→ **SUPPLIED INFORMATION**:
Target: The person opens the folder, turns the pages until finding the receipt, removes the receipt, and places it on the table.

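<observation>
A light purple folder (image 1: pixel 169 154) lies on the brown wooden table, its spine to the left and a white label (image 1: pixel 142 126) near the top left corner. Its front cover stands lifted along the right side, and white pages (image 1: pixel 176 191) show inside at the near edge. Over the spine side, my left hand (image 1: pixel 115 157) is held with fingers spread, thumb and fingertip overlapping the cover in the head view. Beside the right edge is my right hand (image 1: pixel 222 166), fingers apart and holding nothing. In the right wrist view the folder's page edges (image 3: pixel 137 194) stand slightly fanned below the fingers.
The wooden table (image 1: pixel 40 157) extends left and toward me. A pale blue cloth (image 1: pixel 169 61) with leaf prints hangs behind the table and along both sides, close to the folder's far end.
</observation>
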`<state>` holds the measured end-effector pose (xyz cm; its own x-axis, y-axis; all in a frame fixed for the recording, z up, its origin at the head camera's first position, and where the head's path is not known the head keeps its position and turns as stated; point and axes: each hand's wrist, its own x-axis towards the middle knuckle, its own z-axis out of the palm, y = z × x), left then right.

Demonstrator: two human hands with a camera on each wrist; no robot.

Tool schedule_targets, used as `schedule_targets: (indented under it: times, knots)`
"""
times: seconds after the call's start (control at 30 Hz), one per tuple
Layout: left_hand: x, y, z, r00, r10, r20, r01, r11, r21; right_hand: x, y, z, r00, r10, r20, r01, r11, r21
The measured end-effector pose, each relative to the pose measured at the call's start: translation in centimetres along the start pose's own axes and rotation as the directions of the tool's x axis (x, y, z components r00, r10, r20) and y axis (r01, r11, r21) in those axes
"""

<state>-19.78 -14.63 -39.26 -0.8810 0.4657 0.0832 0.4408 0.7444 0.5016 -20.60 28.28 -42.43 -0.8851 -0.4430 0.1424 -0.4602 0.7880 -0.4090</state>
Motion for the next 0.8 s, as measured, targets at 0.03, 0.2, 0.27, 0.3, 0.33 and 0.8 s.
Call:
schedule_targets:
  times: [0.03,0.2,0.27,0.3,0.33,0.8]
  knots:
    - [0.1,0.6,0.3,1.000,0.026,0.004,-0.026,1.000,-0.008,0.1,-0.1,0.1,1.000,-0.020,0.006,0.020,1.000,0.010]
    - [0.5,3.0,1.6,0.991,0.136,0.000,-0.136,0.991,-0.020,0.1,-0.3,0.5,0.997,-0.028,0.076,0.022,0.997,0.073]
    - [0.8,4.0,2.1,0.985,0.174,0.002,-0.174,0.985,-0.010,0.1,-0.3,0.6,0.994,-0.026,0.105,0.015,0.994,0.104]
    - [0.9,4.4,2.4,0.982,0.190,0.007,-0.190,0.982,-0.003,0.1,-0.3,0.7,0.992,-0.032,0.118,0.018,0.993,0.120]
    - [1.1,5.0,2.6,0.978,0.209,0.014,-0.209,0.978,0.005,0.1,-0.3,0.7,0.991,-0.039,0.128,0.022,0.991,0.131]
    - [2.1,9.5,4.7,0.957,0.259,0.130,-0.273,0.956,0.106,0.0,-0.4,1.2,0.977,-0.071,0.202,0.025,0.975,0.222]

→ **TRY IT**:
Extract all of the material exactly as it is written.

→ **OUTPUT OF THE EXERCISE**:
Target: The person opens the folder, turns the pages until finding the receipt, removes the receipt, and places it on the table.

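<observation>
A light purple folder (image 1: pixel 169 154) lies on the brown wooden table, its spine to the left and a white label (image 1: pixel 142 126) near the top left corner. Its front cover stands lifted along the right side, and white pages (image 1: pixel 176 191) show inside at the near edge. Over the spine side, my left hand (image 1: pixel 115 157) is held with fingers spread, thumb and fingertip overlapping the cover in the head view. Beside the right edge is my right hand (image 1: pixel 222 166), fingers apart and holding nothing. In the right wrist view the folder's page edges (image 3: pixel 137 194) stand slightly fanned below the fingers.
The wooden table (image 1: pixel 40 157) extends left and toward me. A pale blue cloth (image 1: pixel 169 61) with leaf prints hangs behind the table and along both sides, close to the folder's far end.
</observation>
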`<state>` holds the measured end-effector pose (xyz cm; its own x-axis, y-axis; all in a frame fixed for the recording, z up, its origin at the head camera's first position, and where the head's path is not known the head keeps its position and turns as stated; point and axes: each hand's wrist, its own x-axis towards the middle knuckle, its own z-axis out of the palm, y = z × x), left then right.

Demonstrator: two human hands with a camera on each wrist; no robot.

Tool schedule_targets, used as `schedule_targets: (indented under it: times, knots)`
"""
times: seconds after the call's start (control at 30 Hz), one per tuple
Layout: left_hand: x, y, z, r00, r10, r20, r01, r11, r21; right_hand: x, y, z, r00, r10, r20, r01, r11, r21
The measured end-effector pose, each relative to the pose measured at the call's start: translation in centimetres along the start pose's own axes and rotation as the directions of the tool's x axis (x, y, z components r00, r10, r20) and y axis (r01, r11, r21) in those axes
"""

<state>-19.78 -14.63 -39.26 -0.8810 0.4657 0.0832 0.4408 0.7444 0.5016 -20.60 28.28 -42.43 -0.8851 -0.4430 0.1424 -0.4602 0.7880 -0.4090</state>
Motion for the next 0.8 s, as measured, targets at 0.03, 0.2, 0.27, 0.3, 0.33 and 0.8 s.
Call:
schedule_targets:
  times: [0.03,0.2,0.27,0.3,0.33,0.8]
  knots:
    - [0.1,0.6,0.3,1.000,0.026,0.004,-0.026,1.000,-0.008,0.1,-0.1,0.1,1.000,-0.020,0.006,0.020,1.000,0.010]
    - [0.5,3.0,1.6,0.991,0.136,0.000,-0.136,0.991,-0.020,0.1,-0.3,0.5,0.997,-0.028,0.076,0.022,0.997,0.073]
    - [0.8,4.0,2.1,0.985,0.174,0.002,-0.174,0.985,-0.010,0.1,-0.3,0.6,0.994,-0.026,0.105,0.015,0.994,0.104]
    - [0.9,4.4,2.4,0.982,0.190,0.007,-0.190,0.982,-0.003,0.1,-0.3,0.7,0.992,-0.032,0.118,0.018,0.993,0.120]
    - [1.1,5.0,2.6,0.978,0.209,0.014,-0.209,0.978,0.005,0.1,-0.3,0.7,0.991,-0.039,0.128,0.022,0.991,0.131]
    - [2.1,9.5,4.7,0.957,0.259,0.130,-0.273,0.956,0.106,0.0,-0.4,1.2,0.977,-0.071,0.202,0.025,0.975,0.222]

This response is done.